A reportagem do The Washington Post revela um episódio diplomático delicado e sem precedentes: o governo dos Estados Unidos, sob liderança de Donald Trump, estaria avaliando impor sanções contra o ministro Alexandre de Moraes, do Supremo Tribunal Federal (STF), por sua atuação nos processos contra o ex-presidente Jair Bolsonaro.
O que está em jogo
- As sanções seriam baseadas na Lei Magnitsky, que permite punir estrangeiros acusados de corrupção ou violação de direitos humanos.
- O plano é impulsionado por Eduardo Bolsonaro, que tem atuado como interlocutor direto da Casa Branca, participando de reuniões e entregando relatórios a autoridades americanas.
Escalada diplomática
- A tensão entre os países já havia aumentado com o anúncio de uma tarifa de 50% sobre produtos brasileiros, justificada por Trump como resposta à “caça às bruxas” contra Bolsonaro.
Reações e consequências
- A proposta enfrenta divisões internas no governo americano, com parte da administração preocupada com os efeitos políticos no Brasil e no cenário internacional.
- Sanções contra “aliados e apoiadores” de Moraes também foram discutidas, sugerindo um ciclo mais amplo de retaliações.
Esse episódio revela como disputas internas brasileiras estão sendo exportadas para o cenário internacional, com potencial de reverberar em acordos comerciais, cooperação jurídica e estabilidade regional.
A Lei Magnitsky é uma legislação internacional criada inicialmente pelos Estados Unidos em 2012, com o objetivo de punir indivíduos estrangeiros envolvidos em corrupção significativa ou graves violações de direitos humanos, mesmo que esses atos tenham ocorrido fora do território americano.

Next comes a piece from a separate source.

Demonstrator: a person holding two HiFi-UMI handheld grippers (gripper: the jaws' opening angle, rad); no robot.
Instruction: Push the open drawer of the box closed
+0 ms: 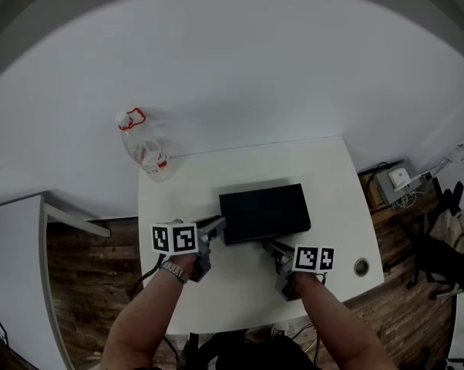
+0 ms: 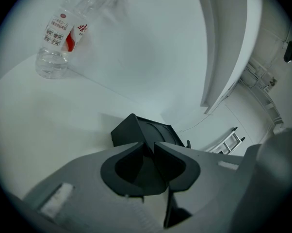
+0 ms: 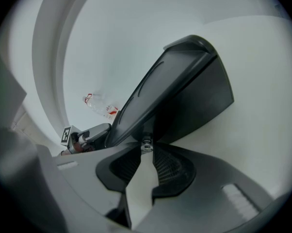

Como funciona a aplicação das sanções
- Recebimento de denúncias
- Organizações de direitos humanos, parlamentares, jornalistas ou vítimas podem apresentar denúncias documentadas.
- Não é necessário processo judicial formal — as sanções podem ser aplicadas por ato administrativo.
- Análise governamental
- Nos EUA, o Departamento de Estado e o Departamento do Tesouro (via OFAC – Office of Foreign Assets Control) avaliam as denúncias e decidem se o alvo será incluído na lista de sanções.
- Sanções aplicáveis
- Congelamento de bens e contas bancárias nos EUA.
- Proibição de entrada no território americano (cancelamento de vistos).
- Bloqueio de transações comerciais e financeiras com instituições americanas.
- Inclusão na lista SDN (Specially Designated Nationals), que impede qualquer relação econômica com o país.
- Alcance global
- A versão ampliada da lei, chamada Global Magnitsky Act, permite sanções contra qualquer pessoa ou entidade estrangeira, sem restrição geográfica.
- Países como Canadá, Reino Unido, Austrália e membros da União Europeia adotaram legislações semelhantes, criando uma rede internacional de responsabilização.
Quem pode ser alvo
- Funcionários públicos, militares, juízes, empresários e até familiares ou empresas associadas.
- Pessoas envolvidas em:
- Tortura, execuções extrajudiciais, desaparecimentos forçados.
- Censura sistemática, repressão política ou perseguição a jornalistas.
- Corrupção significativa, como desvio de recursos públicos ou lavagem de dinheiro.